## WHAT THIS TASK INVOLVES
Take the lines below from the one with "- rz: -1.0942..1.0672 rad" through the one with "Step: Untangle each" and print only them, exactly. Don't print the pictures.

## STUDY MATERIAL
╔══

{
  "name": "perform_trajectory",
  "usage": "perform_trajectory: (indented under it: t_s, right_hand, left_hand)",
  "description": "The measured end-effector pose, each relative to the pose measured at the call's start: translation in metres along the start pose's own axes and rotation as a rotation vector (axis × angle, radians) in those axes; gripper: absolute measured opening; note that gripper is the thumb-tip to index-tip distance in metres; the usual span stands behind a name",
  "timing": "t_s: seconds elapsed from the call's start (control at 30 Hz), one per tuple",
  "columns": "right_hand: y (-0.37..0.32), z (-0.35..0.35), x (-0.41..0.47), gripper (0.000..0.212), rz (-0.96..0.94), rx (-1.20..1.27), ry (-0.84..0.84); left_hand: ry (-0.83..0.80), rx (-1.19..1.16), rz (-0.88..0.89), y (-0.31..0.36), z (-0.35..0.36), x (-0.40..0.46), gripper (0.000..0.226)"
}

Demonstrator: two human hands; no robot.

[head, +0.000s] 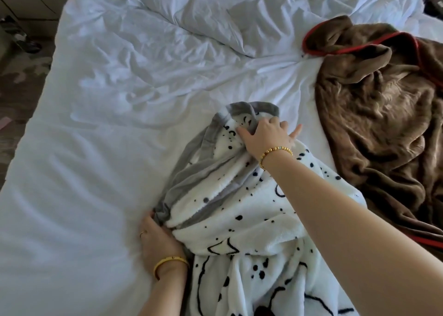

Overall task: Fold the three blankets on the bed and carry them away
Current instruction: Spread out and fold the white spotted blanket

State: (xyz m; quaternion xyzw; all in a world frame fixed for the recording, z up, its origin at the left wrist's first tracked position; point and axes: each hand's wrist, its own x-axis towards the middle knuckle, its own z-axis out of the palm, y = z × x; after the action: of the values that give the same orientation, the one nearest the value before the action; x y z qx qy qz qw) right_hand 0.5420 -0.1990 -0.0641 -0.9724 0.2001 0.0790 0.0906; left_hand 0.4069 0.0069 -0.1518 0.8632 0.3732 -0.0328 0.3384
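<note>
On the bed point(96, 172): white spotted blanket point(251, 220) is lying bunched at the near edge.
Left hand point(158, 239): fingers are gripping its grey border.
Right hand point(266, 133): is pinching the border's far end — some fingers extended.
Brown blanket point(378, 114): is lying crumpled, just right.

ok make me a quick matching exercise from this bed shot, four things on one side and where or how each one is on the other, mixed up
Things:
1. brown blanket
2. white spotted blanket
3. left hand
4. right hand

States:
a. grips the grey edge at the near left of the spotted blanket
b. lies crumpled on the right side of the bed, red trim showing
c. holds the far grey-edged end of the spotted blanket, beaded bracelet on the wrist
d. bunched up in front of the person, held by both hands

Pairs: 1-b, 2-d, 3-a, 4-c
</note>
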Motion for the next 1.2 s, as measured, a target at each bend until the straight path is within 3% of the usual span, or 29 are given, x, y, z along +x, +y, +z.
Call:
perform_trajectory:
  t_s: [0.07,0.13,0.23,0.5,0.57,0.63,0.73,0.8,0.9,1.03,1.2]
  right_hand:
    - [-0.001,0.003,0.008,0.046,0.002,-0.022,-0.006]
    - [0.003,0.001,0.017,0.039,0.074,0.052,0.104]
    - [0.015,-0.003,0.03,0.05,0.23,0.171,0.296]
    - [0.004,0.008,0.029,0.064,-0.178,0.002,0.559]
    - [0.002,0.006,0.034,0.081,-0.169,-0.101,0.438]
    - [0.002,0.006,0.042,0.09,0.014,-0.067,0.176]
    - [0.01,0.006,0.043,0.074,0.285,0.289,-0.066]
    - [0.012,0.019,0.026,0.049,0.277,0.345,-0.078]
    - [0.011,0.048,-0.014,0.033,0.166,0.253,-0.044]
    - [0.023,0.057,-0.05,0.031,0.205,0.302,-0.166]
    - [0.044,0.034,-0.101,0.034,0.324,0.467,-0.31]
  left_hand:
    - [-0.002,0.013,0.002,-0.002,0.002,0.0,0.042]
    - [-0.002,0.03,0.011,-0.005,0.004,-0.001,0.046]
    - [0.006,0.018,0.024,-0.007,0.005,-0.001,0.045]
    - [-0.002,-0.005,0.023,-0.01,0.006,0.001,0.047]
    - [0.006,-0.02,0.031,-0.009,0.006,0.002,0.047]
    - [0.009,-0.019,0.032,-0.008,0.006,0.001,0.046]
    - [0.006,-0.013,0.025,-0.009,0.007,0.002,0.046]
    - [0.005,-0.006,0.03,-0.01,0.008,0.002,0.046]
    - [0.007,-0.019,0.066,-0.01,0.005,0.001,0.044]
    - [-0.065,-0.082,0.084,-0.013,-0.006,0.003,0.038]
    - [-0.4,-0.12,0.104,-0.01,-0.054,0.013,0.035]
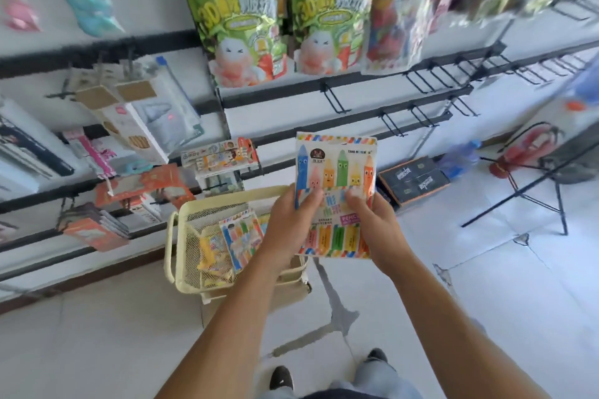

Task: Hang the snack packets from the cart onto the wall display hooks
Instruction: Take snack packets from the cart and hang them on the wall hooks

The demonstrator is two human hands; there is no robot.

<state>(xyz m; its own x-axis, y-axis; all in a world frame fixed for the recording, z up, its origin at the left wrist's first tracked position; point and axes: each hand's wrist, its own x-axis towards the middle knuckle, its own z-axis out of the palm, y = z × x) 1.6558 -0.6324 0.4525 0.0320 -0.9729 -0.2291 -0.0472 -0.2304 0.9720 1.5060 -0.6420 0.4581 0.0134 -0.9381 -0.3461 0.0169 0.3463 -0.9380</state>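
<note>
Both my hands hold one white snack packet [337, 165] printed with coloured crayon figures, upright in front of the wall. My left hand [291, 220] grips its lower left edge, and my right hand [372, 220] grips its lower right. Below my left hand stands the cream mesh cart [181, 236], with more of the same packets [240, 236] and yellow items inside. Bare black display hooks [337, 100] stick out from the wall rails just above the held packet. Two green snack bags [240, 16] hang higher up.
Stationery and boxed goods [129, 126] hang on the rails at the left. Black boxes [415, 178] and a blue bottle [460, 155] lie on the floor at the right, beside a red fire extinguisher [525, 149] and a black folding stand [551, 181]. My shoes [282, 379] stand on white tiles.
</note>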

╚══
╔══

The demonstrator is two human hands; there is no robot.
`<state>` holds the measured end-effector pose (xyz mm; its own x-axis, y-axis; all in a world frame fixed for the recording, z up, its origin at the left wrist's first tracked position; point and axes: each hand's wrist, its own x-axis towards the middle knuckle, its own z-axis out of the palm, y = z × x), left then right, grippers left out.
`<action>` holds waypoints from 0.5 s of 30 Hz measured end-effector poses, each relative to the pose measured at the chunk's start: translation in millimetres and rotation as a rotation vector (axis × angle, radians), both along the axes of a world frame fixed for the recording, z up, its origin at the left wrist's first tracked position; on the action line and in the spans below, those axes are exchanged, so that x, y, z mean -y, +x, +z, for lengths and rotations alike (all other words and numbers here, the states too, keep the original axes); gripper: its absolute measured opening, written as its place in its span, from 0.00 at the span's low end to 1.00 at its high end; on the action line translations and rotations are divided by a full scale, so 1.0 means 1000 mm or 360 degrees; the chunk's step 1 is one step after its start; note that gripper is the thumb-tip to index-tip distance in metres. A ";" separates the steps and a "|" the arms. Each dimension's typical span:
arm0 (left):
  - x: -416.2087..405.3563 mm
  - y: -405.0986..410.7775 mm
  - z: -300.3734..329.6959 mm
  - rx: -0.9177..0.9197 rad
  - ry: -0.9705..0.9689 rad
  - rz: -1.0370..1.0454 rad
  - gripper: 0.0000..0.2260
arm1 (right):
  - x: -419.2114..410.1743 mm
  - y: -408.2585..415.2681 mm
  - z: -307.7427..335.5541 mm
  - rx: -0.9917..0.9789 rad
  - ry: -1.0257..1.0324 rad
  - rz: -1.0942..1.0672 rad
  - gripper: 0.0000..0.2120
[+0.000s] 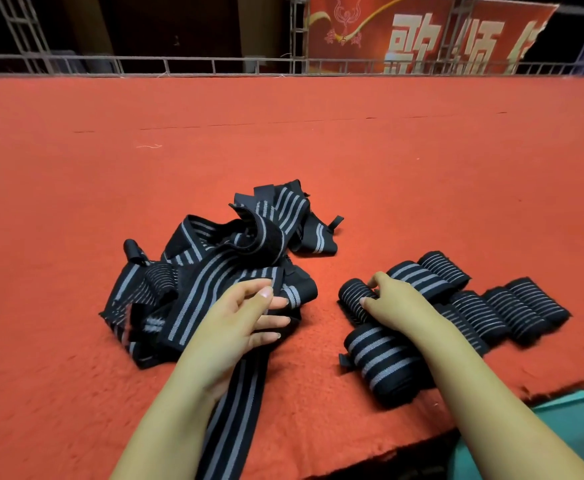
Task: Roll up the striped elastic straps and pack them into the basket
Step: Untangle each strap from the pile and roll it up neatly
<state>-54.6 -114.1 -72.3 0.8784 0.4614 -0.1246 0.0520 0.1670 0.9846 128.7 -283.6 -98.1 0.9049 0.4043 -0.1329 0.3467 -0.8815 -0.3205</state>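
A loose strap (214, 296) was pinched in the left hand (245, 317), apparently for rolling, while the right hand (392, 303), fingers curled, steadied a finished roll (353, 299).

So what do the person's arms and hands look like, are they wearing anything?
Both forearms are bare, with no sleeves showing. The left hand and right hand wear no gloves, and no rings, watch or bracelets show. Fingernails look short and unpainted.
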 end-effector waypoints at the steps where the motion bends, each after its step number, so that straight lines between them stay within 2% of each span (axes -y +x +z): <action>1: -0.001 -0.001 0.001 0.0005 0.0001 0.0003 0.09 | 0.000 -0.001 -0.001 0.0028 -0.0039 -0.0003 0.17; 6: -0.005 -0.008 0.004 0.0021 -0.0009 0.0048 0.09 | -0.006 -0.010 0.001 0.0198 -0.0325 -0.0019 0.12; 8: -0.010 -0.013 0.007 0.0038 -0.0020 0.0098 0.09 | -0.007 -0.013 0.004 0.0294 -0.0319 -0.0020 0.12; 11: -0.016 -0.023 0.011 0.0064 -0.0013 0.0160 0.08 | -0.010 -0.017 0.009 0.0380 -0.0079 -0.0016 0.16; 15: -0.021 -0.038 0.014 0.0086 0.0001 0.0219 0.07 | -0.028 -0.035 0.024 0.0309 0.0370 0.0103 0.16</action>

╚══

## SOLUTION TO THIS PROBLEM
  - rz: -1.0942..1.0672 rad
  - gripper: 0.0000..0.2120
[+0.000s] 
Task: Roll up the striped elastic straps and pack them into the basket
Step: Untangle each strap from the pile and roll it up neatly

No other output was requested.